• _What is required_: Give the listing again exactly, skipping any pictures it holds.

--- Dataset excerpt Enclosed Below ---

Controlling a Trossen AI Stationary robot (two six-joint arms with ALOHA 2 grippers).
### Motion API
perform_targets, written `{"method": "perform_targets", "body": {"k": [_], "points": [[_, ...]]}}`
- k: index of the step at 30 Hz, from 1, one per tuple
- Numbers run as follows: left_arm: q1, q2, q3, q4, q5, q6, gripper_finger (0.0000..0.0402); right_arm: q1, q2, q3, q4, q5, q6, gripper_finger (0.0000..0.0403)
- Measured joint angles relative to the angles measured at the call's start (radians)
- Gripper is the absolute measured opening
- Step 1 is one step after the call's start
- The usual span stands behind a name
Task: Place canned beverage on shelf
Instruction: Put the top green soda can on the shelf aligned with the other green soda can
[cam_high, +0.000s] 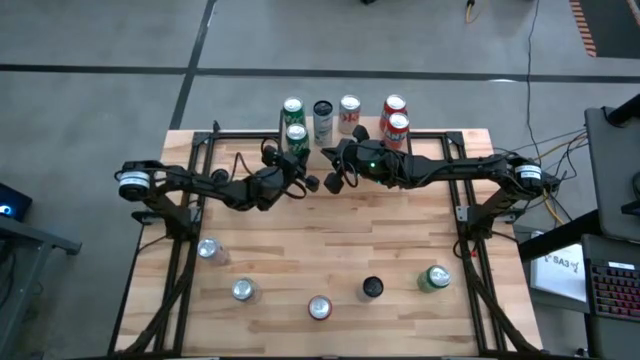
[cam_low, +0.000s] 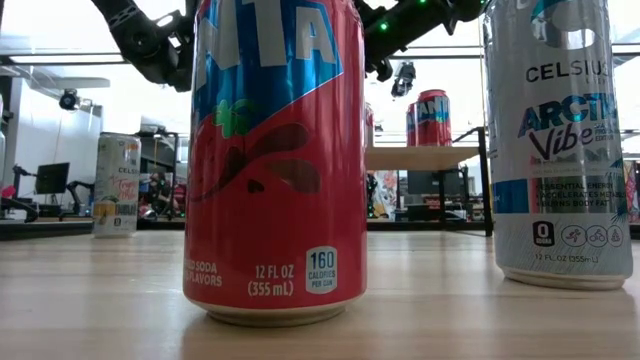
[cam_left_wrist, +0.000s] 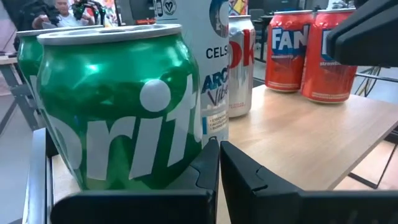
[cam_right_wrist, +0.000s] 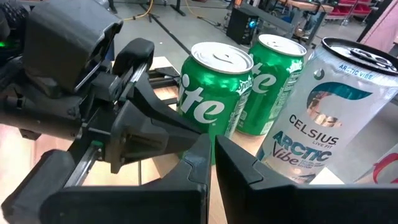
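Two green Sprite cans stand at the shelf's left end, top centre of the high view. The nearer one sits by the left gripper, whose fingers seem apart, the can likely just released. The right gripper looks closed on nothing. Backing out carelessly could topple this can into the Celsius Arctic Vibe can; red Fanta cans stand farther right.

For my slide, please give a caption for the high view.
Both grippers, left and right, meet beside the shelf holding six cans.
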Motion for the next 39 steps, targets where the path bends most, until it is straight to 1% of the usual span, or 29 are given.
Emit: {"method": "perform_targets", "body": {"k": [7, 31, 35, 39], "points": [[0.005, 0.0, 0.0, -0.002, -0.016, 0.022, 0.0, 0.0, 0.0, 0.0, -0.01, 0.0, 0.001, 0.0012], [0.029, -0.001, -0.001, -0.001, -0.018, 0.048, 0.0, 0.0, 0.0, 0.0, -0.01, 0.0, 0.002, 0.0012], [0.012, -0.009, -0.001, -0.006, -0.005, 0.054, 0.0, 0.0, 0.0, 0.0, -0.01, 0.0, 0.002, 0.0012], [-0.022, -0.042, -0.002, -0.054, 0.026, 0.064, 0.0, 0.0, 0.0, 0.0, -0.01, 0.0, 0.002, 0.0012]]}}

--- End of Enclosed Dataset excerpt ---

• _Finished exercise_:
Controlling a Trossen AI Stationary robot (two six-joint arms with ALOHA 2 grippers).
### Motion API
perform_targets, written `{"method": "perform_targets", "body": {"k": [_], "points": [[_, ...]]}}`
- k: index of the step at 30 Hz, from 1, one per tuple
- Numbers run as follows: left_arm: q1, q2, q3, q4, q5, q6, gripper_finger (0.0000..0.0402); right_arm: q1, q2, q3, q4, q5, q6, gripper_finger (0.0000..0.0403)
- Measured joint angles relative to the angles measured at the call's start (radians)
- Gripper is the absolute measured opening
- Step 1 is one step after the call's start
- The usual span stands behind a name
Task: Place canned beverage on shelf
Instruction: Put the top green soda can on the shelf aligned with the other green soda can
[cam_high, +0.000s] 
[cam_low, +0.000s] 
[cam_left_wrist, +0.000s] 
[cam_right_wrist, +0.000s] 
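Two green Sprite cans stand at the shelf's left end, top centre of the high view. The nearer one sits by the left gripper, whose fingers seem apart, the can likely just released. The right gripper looks closed on nothing. Backing out carelessly could topple this can into the Celsius Arctic Vibe can; red Fanta cans stand farther right.

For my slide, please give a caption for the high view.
Both grippers, left and right, meet beside the shelf holding six cans.
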Motion for the next 39 steps, targets where the path bends most, until it is straight to 1% of the usual span, or 29 are given.
Emit: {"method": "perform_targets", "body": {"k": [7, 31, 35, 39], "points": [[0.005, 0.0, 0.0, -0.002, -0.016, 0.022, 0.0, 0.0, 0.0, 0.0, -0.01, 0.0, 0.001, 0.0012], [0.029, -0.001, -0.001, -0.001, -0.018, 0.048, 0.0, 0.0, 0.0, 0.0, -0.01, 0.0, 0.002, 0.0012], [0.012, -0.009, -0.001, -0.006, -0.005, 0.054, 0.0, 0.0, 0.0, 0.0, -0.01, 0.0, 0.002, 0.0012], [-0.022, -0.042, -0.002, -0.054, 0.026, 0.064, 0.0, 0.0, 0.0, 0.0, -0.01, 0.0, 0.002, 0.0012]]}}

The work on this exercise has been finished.